Work request: Exactly as they appear, set down all the lines of the material.

Given information:
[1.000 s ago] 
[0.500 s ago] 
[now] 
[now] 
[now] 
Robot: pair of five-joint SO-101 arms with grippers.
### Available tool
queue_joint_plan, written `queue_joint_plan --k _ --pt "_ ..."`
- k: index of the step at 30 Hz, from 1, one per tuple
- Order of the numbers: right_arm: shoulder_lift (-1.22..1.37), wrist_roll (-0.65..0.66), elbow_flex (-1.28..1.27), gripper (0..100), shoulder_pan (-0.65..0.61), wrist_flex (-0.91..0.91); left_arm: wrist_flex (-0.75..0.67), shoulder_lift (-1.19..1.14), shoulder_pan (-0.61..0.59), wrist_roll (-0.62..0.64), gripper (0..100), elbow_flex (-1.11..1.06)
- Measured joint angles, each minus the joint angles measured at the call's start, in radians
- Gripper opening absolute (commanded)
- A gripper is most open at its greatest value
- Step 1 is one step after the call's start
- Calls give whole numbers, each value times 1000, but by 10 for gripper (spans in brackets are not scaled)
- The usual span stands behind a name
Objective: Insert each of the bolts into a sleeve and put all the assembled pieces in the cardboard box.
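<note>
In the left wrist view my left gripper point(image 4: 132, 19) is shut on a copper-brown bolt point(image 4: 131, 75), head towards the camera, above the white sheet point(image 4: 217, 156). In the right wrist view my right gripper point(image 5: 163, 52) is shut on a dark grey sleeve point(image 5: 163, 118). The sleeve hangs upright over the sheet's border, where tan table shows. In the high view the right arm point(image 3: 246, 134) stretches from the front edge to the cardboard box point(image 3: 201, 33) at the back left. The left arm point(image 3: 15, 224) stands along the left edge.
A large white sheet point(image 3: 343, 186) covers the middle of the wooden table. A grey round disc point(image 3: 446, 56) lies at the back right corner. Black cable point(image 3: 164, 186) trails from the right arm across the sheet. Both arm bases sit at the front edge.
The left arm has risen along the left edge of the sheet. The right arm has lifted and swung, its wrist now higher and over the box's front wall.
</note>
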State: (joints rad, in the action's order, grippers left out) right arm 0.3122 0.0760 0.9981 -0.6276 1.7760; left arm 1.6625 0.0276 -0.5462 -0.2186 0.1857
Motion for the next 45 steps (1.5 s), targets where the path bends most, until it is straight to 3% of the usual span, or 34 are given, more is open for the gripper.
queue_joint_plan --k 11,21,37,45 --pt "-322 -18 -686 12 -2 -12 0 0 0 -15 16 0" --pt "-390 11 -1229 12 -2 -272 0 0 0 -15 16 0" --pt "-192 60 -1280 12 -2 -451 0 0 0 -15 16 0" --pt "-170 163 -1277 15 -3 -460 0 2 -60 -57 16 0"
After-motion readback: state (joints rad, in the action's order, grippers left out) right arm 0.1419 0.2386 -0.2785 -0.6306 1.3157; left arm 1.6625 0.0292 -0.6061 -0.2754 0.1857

Expected output:
[1.000 s ago] 
[0.500 s ago] 
[now] 
[now] 
[now] 
Robot: pair of five-joint SO-101 arms with grippers.
### Available tool
queue_joint_plan, written `queue_joint_plan --k _ --pt "_ ..."`
- k: index of the step at 30 Hz, from 1, one per tuple
- Order of the numbers: right_arm: shoulder_lift (-1.22..1.37), wrist_roll (-0.65..0.66), elbow_flex (-1.28..1.27), gripper (0..100), shoulder_pan (-0.65..0.61), wrist_flex (-0.91..0.91); left_arm: wrist_flex (-0.75..0.67), shoulder_lift (-1.19..1.14), shoulder_pan (-0.61..0.59), wrist_roll (-0.62..0.64), gripper (0..100), elbow_flex (-1.11..1.06)
- Measured joint angles, each minus the joint angles measured at the call's start, in radians
- Gripper opening absolute (commanded)
- A gripper is most open at its greatest value
- Step 1 is one step after the call's start
- Calls give whole numbers, each value times 1000, but by 10 for gripper (spans in brackets are not scaled)
- The usual span stands behind a name
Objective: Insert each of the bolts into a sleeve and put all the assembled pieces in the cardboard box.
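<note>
In the left wrist view my left gripper point(image 4: 132, 19) is shut on a copper-brown bolt point(image 4: 131, 75), head towards the camera, above the white sheet point(image 4: 217, 156). In the right wrist view my right gripper point(image 5: 163, 52) is shut on a dark grey sleeve point(image 5: 163, 118). The sleeve hangs upright over the sheet's border, where tan table shows. In the high view the right arm point(image 3: 246, 134) stretches from the front edge to the cardboard box point(image 3: 201, 33) at the back left. The left arm point(image 3: 15, 224) stands along the left edge.
A large white sheet point(image 3: 343, 186) covers the middle of the wooden table. A grey round disc point(image 3: 446, 56) lies at the back right corner. Black cable point(image 3: 164, 186) trails from the right arm across the sheet. Both arm bases sit at the front edge.
The left arm has risen along the left edge of the sheet. The right arm has lifted and swung, its wrist now higher and over the box's front wall.
</note>
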State: (joints rad, in the action's order, grippers left out) right arm 0.3122 0.0760 0.9981 -0.6276 1.7760; left arm 1.6625 0.0276 -0.5462 -0.2186 0.1857
Motion for the next 45 steps (1.5 s), targets where the path bends most, until it is straight to 3% of the usual span, or 34 are given, more is open for the gripper.
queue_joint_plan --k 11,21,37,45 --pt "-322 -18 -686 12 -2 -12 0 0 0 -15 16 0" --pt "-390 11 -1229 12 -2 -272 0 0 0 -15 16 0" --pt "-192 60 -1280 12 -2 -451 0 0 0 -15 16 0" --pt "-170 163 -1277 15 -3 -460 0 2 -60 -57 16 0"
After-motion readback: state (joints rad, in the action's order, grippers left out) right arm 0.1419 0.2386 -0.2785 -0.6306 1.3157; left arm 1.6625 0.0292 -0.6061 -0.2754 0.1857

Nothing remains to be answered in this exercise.